La ricetta classica, semplice ma pregiata, realizzata con antichi metodi artigianali e prevede l’utilizzo di materie prime del territorio: miele, nocciole, albume e ostie.
Tra i numerosi centri del Sannio famosi per la produzione di questa leccornia, indubbiamente da menzionare Santa Croce del Sannio e Montefalcone di Val Fortore.
Da non dimenticare San Marco dei Cavoti, noto per il prelibato torrone croccantino ricoperto al cioccolato.
Famosi sono i torronifici della frazione di Dentecane, nel comune di Pietradifusi.
Bagnoli Irpino, Cassano Irpino e Montella, zone in cui vengono coltivate le castagne, sono invece famose per il pantorrone o spantorrone di castagne.

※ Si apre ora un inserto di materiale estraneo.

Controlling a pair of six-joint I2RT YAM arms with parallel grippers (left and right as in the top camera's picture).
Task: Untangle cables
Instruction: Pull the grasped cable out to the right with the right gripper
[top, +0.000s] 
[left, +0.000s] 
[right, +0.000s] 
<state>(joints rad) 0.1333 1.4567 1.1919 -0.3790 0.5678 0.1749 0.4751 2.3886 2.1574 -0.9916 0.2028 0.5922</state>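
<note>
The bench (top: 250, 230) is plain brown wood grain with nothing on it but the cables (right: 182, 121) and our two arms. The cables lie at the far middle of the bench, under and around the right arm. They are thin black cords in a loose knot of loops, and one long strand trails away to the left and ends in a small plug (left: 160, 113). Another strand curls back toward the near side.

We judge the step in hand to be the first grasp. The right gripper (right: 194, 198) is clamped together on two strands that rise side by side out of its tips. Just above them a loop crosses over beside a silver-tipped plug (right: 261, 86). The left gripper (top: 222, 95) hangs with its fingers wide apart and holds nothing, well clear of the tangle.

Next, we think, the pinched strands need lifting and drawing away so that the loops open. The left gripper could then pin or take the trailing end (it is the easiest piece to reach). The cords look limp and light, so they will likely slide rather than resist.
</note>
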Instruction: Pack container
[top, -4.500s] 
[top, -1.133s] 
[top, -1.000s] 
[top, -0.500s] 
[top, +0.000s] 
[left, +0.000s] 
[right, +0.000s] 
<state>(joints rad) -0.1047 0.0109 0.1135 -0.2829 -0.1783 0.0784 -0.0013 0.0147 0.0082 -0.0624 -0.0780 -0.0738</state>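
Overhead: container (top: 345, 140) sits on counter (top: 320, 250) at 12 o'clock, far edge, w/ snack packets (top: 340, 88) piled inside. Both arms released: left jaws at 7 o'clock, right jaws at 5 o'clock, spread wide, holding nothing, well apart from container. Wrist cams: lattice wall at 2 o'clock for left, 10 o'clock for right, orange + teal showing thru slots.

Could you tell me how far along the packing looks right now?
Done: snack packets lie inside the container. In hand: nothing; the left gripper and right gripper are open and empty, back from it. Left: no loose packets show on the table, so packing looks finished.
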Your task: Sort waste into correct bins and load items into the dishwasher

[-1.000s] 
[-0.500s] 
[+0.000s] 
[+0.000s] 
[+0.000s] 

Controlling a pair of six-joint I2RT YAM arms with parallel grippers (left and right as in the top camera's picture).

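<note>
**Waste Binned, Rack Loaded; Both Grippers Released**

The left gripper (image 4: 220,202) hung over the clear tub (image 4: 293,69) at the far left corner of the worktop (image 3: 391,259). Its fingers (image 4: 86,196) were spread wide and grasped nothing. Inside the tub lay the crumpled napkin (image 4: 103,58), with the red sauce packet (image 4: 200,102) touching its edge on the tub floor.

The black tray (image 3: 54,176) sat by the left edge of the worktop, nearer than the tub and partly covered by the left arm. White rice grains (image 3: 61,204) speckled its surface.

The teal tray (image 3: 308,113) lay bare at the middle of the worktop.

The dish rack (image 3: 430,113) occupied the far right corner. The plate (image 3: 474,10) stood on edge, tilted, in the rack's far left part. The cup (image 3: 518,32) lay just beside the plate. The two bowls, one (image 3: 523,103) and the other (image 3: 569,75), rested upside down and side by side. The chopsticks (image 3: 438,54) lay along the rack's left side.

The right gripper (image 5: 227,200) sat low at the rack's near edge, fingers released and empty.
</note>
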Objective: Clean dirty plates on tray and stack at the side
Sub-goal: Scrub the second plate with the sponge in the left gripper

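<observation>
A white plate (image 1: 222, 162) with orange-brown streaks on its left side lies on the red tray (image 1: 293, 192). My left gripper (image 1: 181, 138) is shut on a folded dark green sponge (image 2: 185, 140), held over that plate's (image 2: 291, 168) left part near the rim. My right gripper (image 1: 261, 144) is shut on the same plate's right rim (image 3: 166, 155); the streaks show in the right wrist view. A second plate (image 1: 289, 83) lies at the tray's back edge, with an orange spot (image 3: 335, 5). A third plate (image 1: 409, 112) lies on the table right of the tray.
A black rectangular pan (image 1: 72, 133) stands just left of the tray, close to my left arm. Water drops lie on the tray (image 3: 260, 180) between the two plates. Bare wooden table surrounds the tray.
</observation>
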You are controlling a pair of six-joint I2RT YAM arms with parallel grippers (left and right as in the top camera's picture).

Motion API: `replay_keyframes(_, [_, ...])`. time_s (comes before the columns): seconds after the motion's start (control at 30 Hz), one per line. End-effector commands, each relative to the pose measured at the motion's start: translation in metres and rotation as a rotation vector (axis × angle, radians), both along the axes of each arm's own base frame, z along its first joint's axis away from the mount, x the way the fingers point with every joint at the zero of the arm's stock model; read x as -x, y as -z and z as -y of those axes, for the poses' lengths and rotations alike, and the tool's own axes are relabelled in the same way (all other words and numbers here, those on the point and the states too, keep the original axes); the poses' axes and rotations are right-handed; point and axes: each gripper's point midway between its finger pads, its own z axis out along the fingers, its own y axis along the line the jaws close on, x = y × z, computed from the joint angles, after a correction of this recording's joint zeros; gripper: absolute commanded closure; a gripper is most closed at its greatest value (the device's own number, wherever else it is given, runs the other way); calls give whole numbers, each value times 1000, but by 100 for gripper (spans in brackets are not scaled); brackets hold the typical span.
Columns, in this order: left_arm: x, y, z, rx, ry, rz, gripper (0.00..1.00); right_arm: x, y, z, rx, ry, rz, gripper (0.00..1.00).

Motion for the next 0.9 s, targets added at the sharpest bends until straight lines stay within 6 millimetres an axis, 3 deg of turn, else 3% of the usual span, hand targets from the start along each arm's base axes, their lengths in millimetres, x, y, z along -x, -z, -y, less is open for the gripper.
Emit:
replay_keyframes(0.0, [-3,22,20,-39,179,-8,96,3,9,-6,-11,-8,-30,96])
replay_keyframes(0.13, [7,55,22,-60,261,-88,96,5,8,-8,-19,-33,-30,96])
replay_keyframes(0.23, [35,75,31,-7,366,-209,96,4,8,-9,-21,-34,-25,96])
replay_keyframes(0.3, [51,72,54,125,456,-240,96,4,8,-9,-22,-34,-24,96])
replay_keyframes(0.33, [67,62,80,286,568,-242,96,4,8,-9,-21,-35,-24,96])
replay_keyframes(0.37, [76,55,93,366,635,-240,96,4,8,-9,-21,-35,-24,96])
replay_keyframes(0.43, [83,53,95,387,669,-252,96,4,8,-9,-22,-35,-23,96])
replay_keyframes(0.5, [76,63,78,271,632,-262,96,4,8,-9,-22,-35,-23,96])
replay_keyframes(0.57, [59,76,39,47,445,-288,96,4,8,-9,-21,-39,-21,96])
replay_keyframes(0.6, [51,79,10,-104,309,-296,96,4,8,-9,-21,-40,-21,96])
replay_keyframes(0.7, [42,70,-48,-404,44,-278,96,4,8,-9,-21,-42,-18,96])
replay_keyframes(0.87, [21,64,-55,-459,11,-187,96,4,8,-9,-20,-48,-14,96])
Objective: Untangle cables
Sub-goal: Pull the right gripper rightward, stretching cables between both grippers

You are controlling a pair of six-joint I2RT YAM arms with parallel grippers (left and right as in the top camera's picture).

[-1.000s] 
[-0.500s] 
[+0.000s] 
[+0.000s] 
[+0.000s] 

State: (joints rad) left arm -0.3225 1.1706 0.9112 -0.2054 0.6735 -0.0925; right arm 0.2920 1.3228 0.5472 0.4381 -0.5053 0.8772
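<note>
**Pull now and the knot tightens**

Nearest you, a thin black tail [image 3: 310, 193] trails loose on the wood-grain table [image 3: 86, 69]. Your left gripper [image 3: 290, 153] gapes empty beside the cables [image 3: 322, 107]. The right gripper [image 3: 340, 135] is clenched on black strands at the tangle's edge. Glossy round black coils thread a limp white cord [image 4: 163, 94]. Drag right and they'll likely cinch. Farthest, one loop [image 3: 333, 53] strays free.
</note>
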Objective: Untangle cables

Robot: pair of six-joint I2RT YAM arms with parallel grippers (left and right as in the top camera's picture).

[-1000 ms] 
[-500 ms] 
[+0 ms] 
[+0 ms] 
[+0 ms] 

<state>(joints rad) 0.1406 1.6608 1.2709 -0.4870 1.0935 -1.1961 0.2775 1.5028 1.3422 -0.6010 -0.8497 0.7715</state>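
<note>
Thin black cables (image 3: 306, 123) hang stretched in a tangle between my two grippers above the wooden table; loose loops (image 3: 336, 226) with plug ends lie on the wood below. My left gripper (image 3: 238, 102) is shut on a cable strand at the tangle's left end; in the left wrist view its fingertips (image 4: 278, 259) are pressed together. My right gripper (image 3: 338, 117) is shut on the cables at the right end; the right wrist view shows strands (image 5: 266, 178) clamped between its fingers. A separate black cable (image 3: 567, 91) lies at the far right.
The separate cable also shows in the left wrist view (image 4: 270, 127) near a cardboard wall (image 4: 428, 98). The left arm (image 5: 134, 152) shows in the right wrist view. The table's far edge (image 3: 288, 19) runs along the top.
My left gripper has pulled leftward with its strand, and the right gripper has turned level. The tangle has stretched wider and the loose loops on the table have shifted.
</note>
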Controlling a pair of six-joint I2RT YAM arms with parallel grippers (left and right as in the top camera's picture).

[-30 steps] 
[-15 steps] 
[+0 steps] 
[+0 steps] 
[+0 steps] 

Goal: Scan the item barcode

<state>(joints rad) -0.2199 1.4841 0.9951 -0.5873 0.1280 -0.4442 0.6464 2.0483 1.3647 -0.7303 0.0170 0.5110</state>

Infine, nella provincia di Benevento, potremo gustare il torrone tradizionale a base di albumi, miele, nocciole e mandorle sia versione morbida che dura, sia bianco che al cioccolato, con mandorle o nocciole.
La tappa successiva è Grottaminarda, sempre in provincia di Avellino, dove troviamo lo spantorrone.
In tutta la provincia di Avellino, si produce il pantorrone.
Questo tipico torrone è, inoltre, legato alla tradizione del pellegrinaggio al Santuario di Montevergine con carretti e cavalli decorati a festa per onorare la “Mamma Celeste”.